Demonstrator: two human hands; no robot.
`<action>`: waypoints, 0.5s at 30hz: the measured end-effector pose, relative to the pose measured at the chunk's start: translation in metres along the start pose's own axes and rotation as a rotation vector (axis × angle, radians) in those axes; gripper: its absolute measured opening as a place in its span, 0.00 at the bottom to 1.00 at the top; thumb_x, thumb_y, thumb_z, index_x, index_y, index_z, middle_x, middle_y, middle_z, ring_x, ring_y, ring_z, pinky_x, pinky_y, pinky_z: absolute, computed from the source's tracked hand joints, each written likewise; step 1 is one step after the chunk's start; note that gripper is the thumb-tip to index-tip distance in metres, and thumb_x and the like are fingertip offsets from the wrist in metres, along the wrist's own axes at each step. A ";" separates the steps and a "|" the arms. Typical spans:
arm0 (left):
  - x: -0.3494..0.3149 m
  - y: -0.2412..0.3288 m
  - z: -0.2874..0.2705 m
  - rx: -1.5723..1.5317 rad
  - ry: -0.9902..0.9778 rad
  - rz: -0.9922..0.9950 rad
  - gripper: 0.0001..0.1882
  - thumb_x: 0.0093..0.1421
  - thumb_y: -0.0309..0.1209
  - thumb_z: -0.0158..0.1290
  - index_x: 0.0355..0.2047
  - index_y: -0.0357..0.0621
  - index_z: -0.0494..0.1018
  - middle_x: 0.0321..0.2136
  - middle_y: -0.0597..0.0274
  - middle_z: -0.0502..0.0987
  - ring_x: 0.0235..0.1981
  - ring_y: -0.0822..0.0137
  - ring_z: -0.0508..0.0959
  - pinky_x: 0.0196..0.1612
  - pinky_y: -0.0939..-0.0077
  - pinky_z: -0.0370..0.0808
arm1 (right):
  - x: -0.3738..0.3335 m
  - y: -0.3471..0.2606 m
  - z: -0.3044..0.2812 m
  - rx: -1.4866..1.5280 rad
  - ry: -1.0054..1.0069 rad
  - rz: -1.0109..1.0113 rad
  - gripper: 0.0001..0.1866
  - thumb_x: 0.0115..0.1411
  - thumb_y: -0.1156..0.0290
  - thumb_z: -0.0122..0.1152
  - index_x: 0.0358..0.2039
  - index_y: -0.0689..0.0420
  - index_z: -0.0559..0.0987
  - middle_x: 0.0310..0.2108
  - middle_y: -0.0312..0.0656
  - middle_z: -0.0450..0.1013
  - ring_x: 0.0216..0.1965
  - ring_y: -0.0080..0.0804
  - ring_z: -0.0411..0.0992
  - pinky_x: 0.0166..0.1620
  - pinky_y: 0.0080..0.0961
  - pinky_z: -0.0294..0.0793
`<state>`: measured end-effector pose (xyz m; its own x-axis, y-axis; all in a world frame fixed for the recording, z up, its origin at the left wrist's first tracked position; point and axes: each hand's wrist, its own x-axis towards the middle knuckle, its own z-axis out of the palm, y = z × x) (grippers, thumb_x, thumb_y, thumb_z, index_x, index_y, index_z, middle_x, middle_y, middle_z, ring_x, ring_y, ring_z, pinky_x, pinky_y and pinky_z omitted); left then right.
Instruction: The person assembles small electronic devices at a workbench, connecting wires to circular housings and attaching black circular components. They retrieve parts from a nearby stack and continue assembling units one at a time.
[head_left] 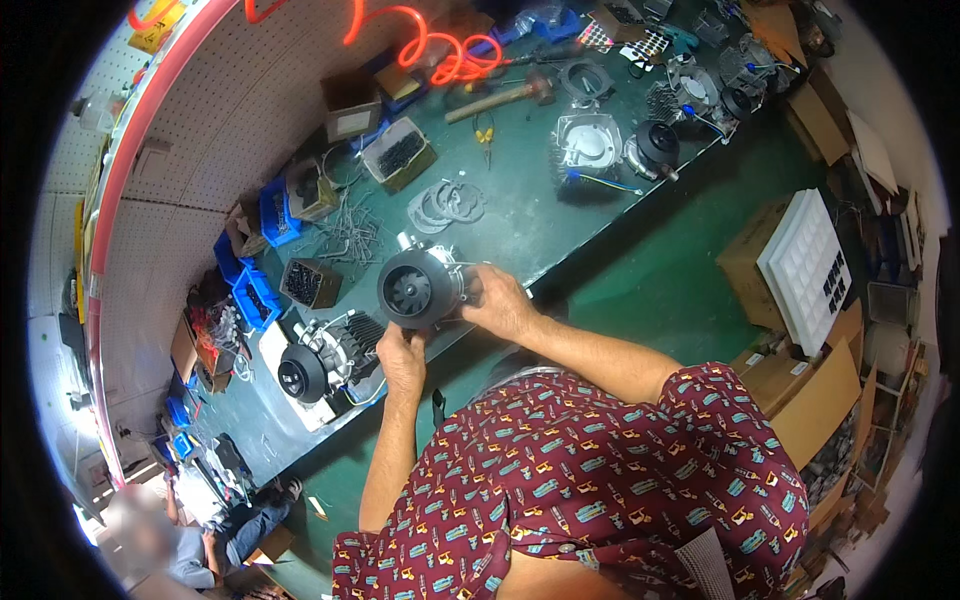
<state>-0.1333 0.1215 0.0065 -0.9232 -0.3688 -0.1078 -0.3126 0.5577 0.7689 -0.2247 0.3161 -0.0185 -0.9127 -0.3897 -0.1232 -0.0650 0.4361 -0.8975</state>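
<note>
Between my two hands, at the near edge of the bench, is a blower unit [415,288] with a round black fan wheel facing up and a silver metal body. My left hand [402,362] grips its near lower rim, fingers partly hidden. My right hand [500,302] is closed round the metal side. A second blower unit [325,362], with black fan and finned housing, sits to the left on a white pad. Just beyond the held unit lie thin grey gasket plates [447,205].
On the green bench [520,225] stand a carton of dark screws [398,155], blue bins [257,297] and loose metal rods [345,232]. Farther off are a hammer [505,98], yellow pliers [485,135] and metal housings [588,145]. Another person [215,550] sits at lower left.
</note>
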 end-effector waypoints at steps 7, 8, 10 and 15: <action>0.006 -0.019 -0.003 0.121 -0.056 0.107 0.13 0.56 0.18 0.60 0.43 0.36 0.79 0.32 0.51 0.85 0.36 0.67 0.84 0.42 0.71 0.77 | 0.002 0.016 0.007 -0.092 0.019 -0.202 0.27 0.50 0.65 0.65 0.51 0.64 0.77 0.42 0.54 0.74 0.45 0.53 0.75 0.48 0.43 0.77; 0.008 -0.019 -0.003 0.099 -0.067 0.110 0.13 0.56 0.18 0.60 0.43 0.36 0.79 0.32 0.51 0.85 0.36 0.67 0.84 0.42 0.71 0.77 | 0.001 0.017 0.005 -0.124 0.014 -0.215 0.27 0.51 0.64 0.65 0.51 0.64 0.77 0.42 0.54 0.74 0.45 0.53 0.75 0.48 0.43 0.77; 0.010 -0.018 -0.006 0.054 -0.085 0.113 0.13 0.56 0.17 0.60 0.43 0.36 0.78 0.33 0.50 0.85 0.36 0.68 0.84 0.42 0.71 0.77 | -0.001 0.015 0.001 -0.188 -0.003 -0.243 0.28 0.51 0.64 0.65 0.52 0.64 0.76 0.42 0.53 0.74 0.45 0.53 0.75 0.48 0.43 0.77; 0.015 -0.017 -0.011 0.066 -0.143 -0.006 0.14 0.57 0.17 0.60 0.44 0.34 0.78 0.35 0.52 0.85 0.37 0.69 0.84 0.43 0.73 0.77 | 0.001 0.003 0.000 0.049 -0.010 -0.046 0.25 0.51 0.67 0.65 0.49 0.62 0.76 0.37 0.52 0.74 0.41 0.54 0.75 0.45 0.43 0.76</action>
<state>-0.1390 0.0985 -0.0016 -0.9424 -0.2647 -0.2045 -0.3275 0.6054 0.7254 -0.2256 0.3174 -0.0215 -0.9051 -0.4167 -0.0851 -0.0869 0.3770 -0.9221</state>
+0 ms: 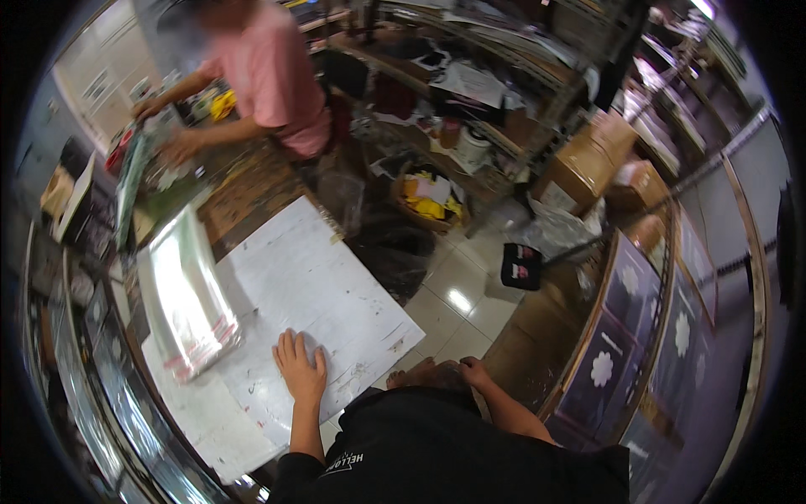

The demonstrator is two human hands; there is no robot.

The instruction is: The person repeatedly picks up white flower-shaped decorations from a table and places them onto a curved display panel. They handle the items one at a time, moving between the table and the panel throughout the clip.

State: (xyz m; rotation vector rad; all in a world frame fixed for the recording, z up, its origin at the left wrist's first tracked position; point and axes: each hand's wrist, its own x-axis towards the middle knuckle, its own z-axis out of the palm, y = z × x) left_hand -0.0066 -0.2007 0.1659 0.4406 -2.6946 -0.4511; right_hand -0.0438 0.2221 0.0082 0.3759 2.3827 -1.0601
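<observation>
My left hand (300,368) lies flat on a white board (311,277) on the worktable, fingers spread, holding nothing. Left of it is a stack of clear plastic bags (185,290) with a reddish strip along the near end. The stack overlaps the board's left part. Lower down, my right hand (475,372) is beside my leg, off the table. Its fingers are small and partly hidden, so whether they hold anything does not show.
Across the table, a person in a pink shirt (273,76) handles clear plastic sheeting (134,181). Framed dark panels with white flower shapes (601,370) lean at my right. Cardboard boxes (588,160), a basket with yellow pieces (428,197) and a black cloth item (520,266) lie beyond.
</observation>
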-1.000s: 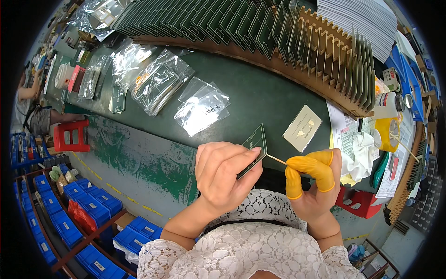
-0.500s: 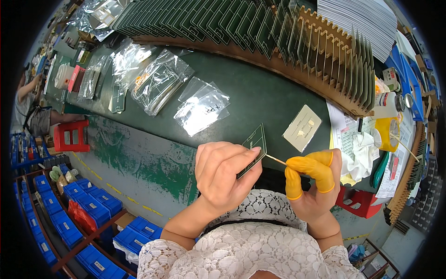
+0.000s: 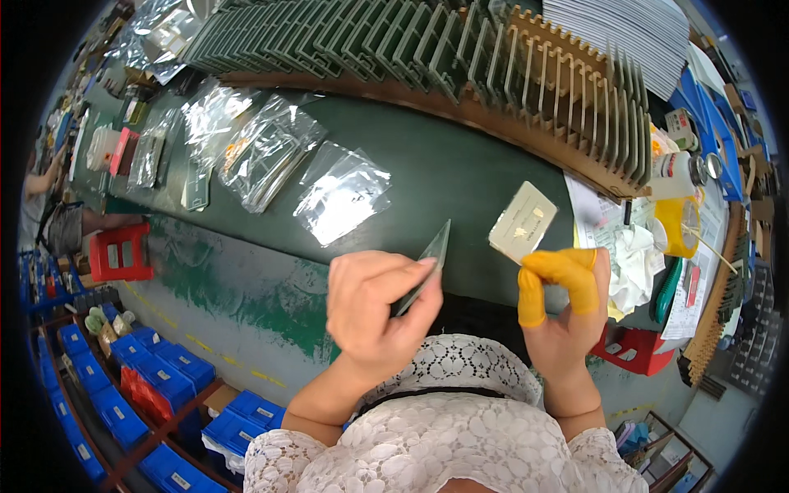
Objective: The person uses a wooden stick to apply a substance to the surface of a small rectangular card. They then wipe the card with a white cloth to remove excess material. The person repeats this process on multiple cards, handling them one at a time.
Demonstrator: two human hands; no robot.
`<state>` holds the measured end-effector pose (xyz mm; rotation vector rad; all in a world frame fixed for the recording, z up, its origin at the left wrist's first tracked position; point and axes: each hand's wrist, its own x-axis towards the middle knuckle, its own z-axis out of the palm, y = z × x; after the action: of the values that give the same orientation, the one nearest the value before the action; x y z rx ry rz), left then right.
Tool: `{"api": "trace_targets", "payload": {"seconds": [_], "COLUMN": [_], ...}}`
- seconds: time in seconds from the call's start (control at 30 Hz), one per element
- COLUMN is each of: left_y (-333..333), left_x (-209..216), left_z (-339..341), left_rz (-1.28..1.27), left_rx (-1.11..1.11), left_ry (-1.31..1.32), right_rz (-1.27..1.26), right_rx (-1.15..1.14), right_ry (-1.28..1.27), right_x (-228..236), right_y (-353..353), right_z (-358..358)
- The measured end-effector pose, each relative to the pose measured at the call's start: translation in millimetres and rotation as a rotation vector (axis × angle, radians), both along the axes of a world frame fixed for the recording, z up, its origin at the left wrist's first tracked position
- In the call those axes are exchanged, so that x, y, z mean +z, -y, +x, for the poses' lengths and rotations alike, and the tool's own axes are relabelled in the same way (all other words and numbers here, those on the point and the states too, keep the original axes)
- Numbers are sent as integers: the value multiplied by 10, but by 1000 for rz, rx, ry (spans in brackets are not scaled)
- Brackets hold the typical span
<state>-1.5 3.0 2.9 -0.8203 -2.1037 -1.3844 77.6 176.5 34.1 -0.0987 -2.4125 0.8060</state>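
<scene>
a green card (image 3: 437,245) tilts in the left hand (image 3: 376,300).

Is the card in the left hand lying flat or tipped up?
Tipped up: the card, pinched in the left hand, shows as only a narrow sliver from above.

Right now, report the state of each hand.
Left hand: closed, holding a green card.
Right hand: closed in a pinch; anything held cannot be made out.

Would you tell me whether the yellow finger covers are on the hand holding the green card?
No, the left hand holds the green card, and the yellow finger covers are on the right hand.
</scene>
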Motion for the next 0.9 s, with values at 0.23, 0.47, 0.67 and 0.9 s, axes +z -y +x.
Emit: {"api": "trace_targets", "payload": {"seconds": [0.23,0.47,0.67,0.9], "left_y": [-14,2,-44,-45], "left_x": [22,30,28,12], "left_z": [-3,-6,-17,-34], "left_rz": [194,107,149,102], "left_rx": [42,-37,8,-6], "left_ry": [307,285,276,185], "right_rz": [232,269,278,69], "right_rx": [-94,-122,-125,-107], "right_ry": [149,187,212,110], "right_x": [-219,-256,-259,-139], "right_y": [-340,-404,-409,-343], "right_z": [64,131,136,128]}}
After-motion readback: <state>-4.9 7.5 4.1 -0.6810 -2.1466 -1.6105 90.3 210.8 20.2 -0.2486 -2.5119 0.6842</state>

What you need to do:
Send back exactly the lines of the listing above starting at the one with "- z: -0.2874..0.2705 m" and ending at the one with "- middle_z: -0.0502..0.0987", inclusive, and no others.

Your response:
  - z: -0.2874..0.2705 m
  - rx: -1.5723..1.5317 rad
  - ry: -0.9902..0.9778 rad
  - rz: -0.9922..0.9950 rad
  - gripper: 0.0001..0.1882
  - thumb_x: 0.0093..0.1421
  - thumb_y: -0.0309..0.1209
  - thumb_z: -0.0158..0.1290
  - index_x: 0.0355..0.2047
  - index_y: -0.0357..0.0621
  - index_z: -0.0494..0.1018
  - middle_x: 0.0321..0.2136
  - middle_y: -0.0597..0.0274
  - middle_z: -0.0502..0.0987

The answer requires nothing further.